---------- Data excerpt ----------
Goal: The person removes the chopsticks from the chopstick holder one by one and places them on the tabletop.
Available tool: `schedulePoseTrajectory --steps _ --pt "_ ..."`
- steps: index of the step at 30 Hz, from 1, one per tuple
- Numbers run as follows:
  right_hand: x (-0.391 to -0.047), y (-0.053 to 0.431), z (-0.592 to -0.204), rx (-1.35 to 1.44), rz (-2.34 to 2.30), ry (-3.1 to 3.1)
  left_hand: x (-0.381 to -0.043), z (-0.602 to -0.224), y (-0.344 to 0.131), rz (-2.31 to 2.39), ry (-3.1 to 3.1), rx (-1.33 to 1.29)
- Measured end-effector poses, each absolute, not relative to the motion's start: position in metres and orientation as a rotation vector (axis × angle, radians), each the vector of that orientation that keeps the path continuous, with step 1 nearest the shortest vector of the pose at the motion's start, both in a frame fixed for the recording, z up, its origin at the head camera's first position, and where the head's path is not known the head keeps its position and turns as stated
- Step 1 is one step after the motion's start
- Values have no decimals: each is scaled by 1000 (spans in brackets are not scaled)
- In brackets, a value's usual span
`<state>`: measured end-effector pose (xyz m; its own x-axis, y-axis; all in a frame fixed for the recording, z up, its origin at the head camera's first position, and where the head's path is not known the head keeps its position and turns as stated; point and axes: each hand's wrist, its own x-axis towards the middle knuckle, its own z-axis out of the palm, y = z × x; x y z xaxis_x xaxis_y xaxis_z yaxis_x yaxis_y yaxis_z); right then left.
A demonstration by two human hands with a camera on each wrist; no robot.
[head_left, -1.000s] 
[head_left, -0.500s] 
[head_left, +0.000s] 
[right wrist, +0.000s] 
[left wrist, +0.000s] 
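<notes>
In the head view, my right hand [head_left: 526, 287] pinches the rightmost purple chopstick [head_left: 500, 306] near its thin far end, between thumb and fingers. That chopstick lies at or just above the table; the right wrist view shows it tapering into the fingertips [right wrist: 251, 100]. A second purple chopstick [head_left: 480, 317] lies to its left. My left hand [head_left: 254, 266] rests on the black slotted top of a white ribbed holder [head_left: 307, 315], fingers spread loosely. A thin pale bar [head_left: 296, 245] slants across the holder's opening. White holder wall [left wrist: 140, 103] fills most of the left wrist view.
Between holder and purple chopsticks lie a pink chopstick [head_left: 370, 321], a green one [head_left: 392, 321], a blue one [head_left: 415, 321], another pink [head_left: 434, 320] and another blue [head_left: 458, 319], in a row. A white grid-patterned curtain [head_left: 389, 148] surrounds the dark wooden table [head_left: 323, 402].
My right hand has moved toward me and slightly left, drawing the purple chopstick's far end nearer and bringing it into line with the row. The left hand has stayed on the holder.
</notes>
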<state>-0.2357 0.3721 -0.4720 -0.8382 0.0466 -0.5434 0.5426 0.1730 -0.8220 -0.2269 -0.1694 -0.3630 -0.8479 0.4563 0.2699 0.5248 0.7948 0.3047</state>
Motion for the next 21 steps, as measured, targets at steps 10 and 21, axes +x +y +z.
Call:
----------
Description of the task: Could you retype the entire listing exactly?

Answer to this task:
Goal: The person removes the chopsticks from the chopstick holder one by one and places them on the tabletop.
Available tool: `schedulePoseTrajectory --steps _ --pt "_ ..."`
- steps: index of the step at 30 Hz, from 1, one per tuple
- Numbers run as follows:
  right_hand: x (-0.391 to -0.047), y (-0.053 to 0.431), z (-0.592 to -0.204), rx (-1.35 to 1.44), rz (-2.34 to 2.30), ry (-3.1 to 3.1)
  left_hand: x (-0.381 to -0.043), z (-0.602 to -0.224), y (-0.344 to 0.131), rz (-2.31 to 2.39), ry (-3.1 to 3.1), rx (-1.33 to 1.29)
- Measured end-effector poses, each absolute, not relative to the motion's start: position in metres and orientation as a rotation vector (axis × angle, radians), each the vector of that orientation that keeps the path continuous, with step 1 nearest the shortest vector of the pose at the motion's start, both in a frame fixed for the recording, z up, its origin at the head camera's first position, and where the head's path is not known the head keeps its position and turns as stated
- Step 1 is one step after the motion's start
- Values have no decimals: each is scaled by 1000 (spans in brackets are not scaled)
- In brackets, a value's usual span
`<state>`: measured end-effector pose (xyz m; its own x-axis, y-axis; all in a frame fixed for the recording, z up, its origin at the head camera's first position, and where the head's path is not known the head keeps its position and turns as stated; point and axes: each hand's wrist, its own x-axis towards the middle knuckle, its own z-axis out of the palm, y = z × x; x y z xaxis_x xaxis_y xaxis_z yaxis_x yaxis_y yaxis_z); right then left.
A demonstration by two human hands with a camera on each wrist; no robot.
[head_left, -1.000s] 
[head_left, -0.500s] 
[head_left, +0.000s] 
[right wrist, +0.000s] 
[left wrist, +0.000s] 
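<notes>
In the head view, my right hand [head_left: 526, 287] pinches the rightmost purple chopstick [head_left: 500, 306] near its thin far end, between thumb and fingers. That chopstick lies at or just above the table; the right wrist view shows it tapering into the fingertips [right wrist: 251, 100]. A second purple chopstick [head_left: 480, 317] lies to its left. My left hand [head_left: 254, 266] rests on the black slotted top of a white ribbed holder [head_left: 307, 315], fingers spread loosely. A thin pale bar [head_left: 296, 245] slants across the holder's opening. White holder wall [left wrist: 140, 103] fills most of the left wrist view.
Between holder and purple chopsticks lie a pink chopstick [head_left: 370, 321], a green one [head_left: 392, 321], a blue one [head_left: 415, 321], another pink [head_left: 434, 320] and another blue [head_left: 458, 319], in a row. A white grid-patterned curtain [head_left: 389, 148] surrounds the dark wooden table [head_left: 323, 402].
My right hand has moved toward me and slightly left, drawing the purple chopstick's far end nearer and bringing it into line with the row. The left hand has stayed on the holder.
</notes>
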<state>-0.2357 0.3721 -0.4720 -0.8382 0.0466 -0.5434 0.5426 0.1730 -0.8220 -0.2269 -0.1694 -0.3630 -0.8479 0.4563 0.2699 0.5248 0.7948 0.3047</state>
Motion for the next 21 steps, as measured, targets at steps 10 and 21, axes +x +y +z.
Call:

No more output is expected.